The casual racism of the Tories is naked in that comment.
What comment?
Is that anything like the Formal Racism of the Tories or the Sports Casual Racism of the Tories?
Don’t be so obtuse. I was referring to the comment by PWE Ingham which forms the basis of this thread.
Fact, the mobs of hangers-on who lurk around polling stations are over-whelmingly Bengali, they are also overwhelmingly male.
Fact; the people they importune are also overwhelmingly Bengali. They do this dispite the fact it is illegal to canvass voters on their way to the Polling Station.
Fact; their presence in the vacinity of the polling station means that people literally have to push their way through them. Something understandably many people feel uncomfortable doing. This amounts to intimidation. If there were gangs of white old ladies hanging round the Boroughs Polling Stations I would be just as scathing. There is nothing “racist” in telling the truth, or stating the facts. Why does “Anon1” think we shouldn’t discuss this; is it Tower Hamlets dirty little secret?
Hermitage Primary in Wapping at 7.40. One Conservative (has run as a council candidate) and two chaps with what I assume were respect rosettes- just a hello greeted me.
At Malmesbury Road school in Bow at 7.30 there was only one solitary Labour figure outside.

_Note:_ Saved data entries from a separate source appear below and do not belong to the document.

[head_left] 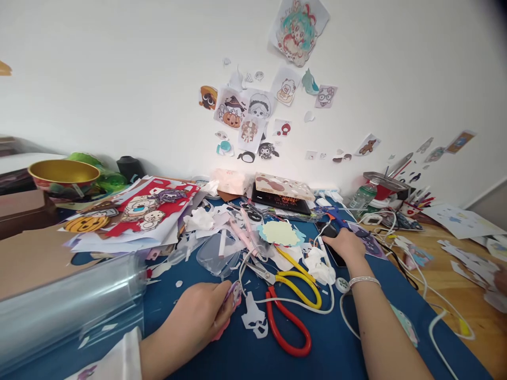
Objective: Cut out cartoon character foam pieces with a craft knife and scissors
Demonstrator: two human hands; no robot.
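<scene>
Looks out from the wearer's head, above the near side of the blue table cover point(325, 345), facing forward and down. Sits close over the left hand point(200, 309) and farther back from the right hand point(346, 247), showing both forearms point(170, 345) from above and behind. Meets the white wall point(119, 79) almost squarely at the far side, much farther off than the near hand, and takes in the paper pictures point(259, 105) there. Spreads wide, from the clear film roll point(71, 298) at near left to the wooden tabletop point(465, 295) at right. Goes dark at the far right corner, perhaps at the lens's own edge.
</scene>
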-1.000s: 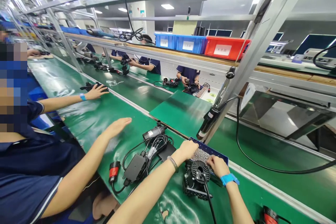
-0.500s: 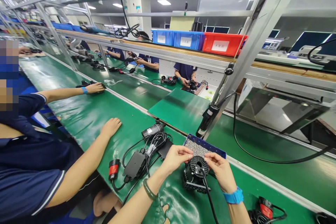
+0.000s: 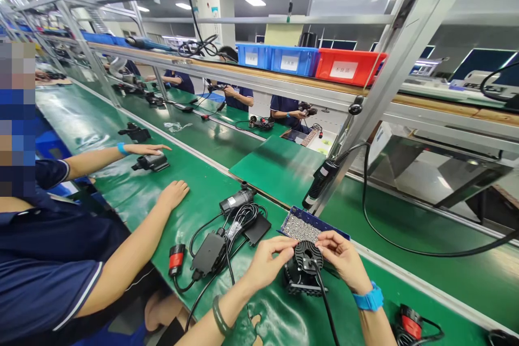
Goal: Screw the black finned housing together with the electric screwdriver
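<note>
A black round finned lamp housing (image 3: 302,273) with a black cable stands on the green belt in front of me. My left hand (image 3: 265,262) pinches at its left top edge, fingers closed on something too small to make out. My right hand (image 3: 344,259), with a blue wristband, rests on the housing's right top edge with fingers curled. Just behind the housing lies a blue tray of small silver screws (image 3: 302,227).
A black power adapter with coiled cables and a red plug (image 3: 211,251) lies to my left. A co-worker's hand (image 3: 172,194) rests flat on the belt. An electric screwdriver (image 3: 322,184) hangs from the frame. Another red plug (image 3: 409,327) lies at right.
My hands came back from the screw tray to the top of the housing and closed in on it. The neighbour's hand settled flat; a black part appeared near the far co-worker's hand.
</note>
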Action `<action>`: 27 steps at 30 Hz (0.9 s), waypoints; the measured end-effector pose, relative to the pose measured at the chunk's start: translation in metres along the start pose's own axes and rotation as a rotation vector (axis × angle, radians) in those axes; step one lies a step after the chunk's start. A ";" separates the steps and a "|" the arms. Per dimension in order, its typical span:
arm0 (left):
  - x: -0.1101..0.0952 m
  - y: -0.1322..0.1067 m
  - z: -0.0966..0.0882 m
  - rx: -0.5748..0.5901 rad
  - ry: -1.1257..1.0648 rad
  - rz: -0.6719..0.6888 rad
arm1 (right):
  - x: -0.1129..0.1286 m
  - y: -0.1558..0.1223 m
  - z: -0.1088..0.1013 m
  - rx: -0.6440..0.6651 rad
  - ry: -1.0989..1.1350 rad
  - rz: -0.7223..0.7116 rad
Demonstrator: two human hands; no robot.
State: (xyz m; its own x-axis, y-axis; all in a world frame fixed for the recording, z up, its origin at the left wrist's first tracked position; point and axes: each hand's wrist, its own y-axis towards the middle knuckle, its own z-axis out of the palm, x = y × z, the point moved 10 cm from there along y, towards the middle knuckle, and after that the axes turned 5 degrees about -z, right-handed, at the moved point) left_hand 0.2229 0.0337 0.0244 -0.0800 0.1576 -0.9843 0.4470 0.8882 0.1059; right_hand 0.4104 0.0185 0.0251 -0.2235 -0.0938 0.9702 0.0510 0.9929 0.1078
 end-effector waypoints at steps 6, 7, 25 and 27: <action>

I assume (as I have from the conduct of this entire election) that Bow does not contain enough of the target demographic to be worth campaigning or intimidating in.

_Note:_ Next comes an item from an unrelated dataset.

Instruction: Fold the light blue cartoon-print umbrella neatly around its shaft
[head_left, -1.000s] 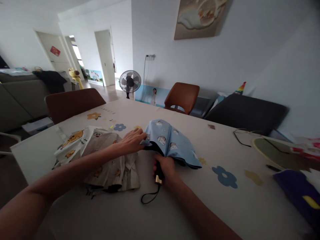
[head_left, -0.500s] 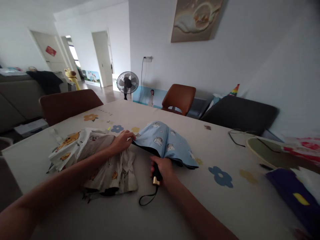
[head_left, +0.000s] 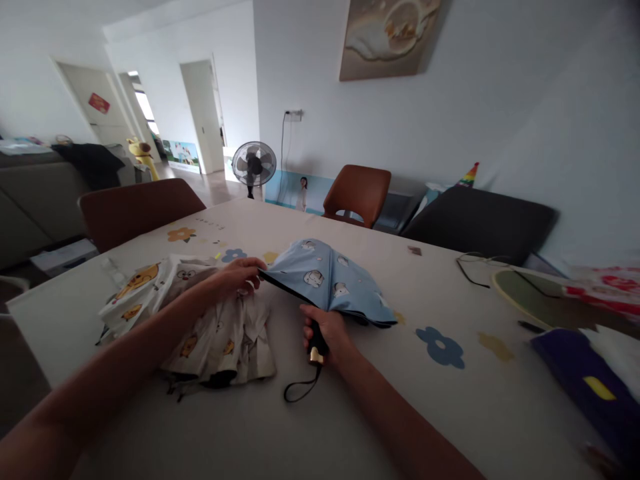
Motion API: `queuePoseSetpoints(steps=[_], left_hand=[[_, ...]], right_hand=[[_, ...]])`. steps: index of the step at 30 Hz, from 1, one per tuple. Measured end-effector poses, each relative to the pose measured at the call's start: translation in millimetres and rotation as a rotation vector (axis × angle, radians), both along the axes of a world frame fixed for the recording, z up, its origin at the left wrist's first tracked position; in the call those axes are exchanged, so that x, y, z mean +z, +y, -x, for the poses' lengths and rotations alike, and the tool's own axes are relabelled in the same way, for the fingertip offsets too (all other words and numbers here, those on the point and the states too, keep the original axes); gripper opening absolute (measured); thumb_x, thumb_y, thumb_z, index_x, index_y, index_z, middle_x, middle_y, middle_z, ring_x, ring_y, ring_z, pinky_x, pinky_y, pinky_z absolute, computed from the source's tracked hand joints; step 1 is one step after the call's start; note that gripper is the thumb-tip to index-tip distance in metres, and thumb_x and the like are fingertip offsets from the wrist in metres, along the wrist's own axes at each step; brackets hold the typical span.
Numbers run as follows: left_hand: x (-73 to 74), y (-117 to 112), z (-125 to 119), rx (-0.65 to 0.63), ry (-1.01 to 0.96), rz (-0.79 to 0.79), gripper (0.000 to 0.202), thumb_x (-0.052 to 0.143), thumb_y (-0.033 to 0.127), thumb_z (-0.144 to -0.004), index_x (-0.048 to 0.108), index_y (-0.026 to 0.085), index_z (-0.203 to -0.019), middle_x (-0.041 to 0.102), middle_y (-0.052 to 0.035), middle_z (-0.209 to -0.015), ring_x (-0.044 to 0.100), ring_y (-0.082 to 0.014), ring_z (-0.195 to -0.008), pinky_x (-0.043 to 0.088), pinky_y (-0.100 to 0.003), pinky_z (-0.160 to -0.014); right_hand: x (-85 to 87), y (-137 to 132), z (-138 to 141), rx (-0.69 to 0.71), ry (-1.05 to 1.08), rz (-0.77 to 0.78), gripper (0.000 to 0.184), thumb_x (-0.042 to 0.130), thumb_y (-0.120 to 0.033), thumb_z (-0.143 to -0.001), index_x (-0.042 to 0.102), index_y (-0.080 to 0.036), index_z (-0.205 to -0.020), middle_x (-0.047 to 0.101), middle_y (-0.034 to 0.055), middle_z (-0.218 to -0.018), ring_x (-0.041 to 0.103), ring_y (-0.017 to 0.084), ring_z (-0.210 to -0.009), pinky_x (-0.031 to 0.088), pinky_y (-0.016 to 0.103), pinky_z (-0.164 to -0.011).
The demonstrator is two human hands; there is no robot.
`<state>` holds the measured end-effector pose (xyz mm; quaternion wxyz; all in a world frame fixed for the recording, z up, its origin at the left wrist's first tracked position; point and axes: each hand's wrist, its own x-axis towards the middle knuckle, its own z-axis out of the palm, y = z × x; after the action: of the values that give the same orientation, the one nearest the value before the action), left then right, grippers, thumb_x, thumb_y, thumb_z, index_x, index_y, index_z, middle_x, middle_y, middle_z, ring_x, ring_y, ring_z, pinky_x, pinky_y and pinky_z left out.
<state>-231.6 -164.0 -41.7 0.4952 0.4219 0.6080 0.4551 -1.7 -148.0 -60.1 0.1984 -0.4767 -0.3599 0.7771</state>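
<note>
A light blue folding umbrella [head_left: 330,280] with small cartoon prints lies half collapsed on the table [head_left: 350,413]. My right hand [head_left: 325,330] is wrapped round its black handle, whose gold end cap and black wrist loop [head_left: 300,390] hang below my fist. My left hand [head_left: 239,275] pinches the left edge of the blue canopy and holds it stretched out to the left. Under my left forearm lies a second collapsed umbrella [head_left: 200,320], cream-white with yellow bear prints.
The tablecloth carries flower prints. Brown chairs stand at the left [head_left: 137,207] and the far side [head_left: 357,193]. A dark cushion [head_left: 480,220], a cable [head_left: 473,270], a round plate [head_left: 540,300] and a purple object [head_left: 585,380] occupy the right. A fan [head_left: 254,163] stands on the floor behind.
My left hand has drawn the edge of the blue canopy out to the left, spreading the fabric. My right hand stays on the handle, lifted slightly.
</note>
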Motion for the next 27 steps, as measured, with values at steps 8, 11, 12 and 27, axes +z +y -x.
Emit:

Maybe that is because it is very early in the morning. I went there to voet around 11am and there were 3 Lutfur people and 1 Labour person.
Osmani school, 8.30am. One “Billy no-mates” Labour man. Lib dem and Tories out of sight. 6 “lutfurites”!
Gona be a fun day!
City Pride pub in Millwall. One lonely lonely Tory. But then my ward isn’t really where the Lutfurites will be aiming I suspect.
St Paul’s School empty. Only one Luftur supporter outside.
Bonner Rd, 4 or 5 milling about, the Lutfurite actively canvassing. When I told him I wasn’t voting for his man, he asked that I vote Lib Dem or Tory instead.
Obviously doesn’t share Ken’s priorities.
St Edmunds School, 11am. 5 Bangladeshi’s in two separate groups. Three were definitely Labour as one of them offered my wife a leaflet. The other group were standing apart from the three Labour men and only offered us a subdued “Hello”. Neither side seemed to want to make eye-contact with the other.
Edward and PWE Ingham are keen to report here on “Polling Agents” being “Bangladeshi’s”. This is offensive – and irrelevant. It is also not an “ugly local phenomena” that needs monitoring.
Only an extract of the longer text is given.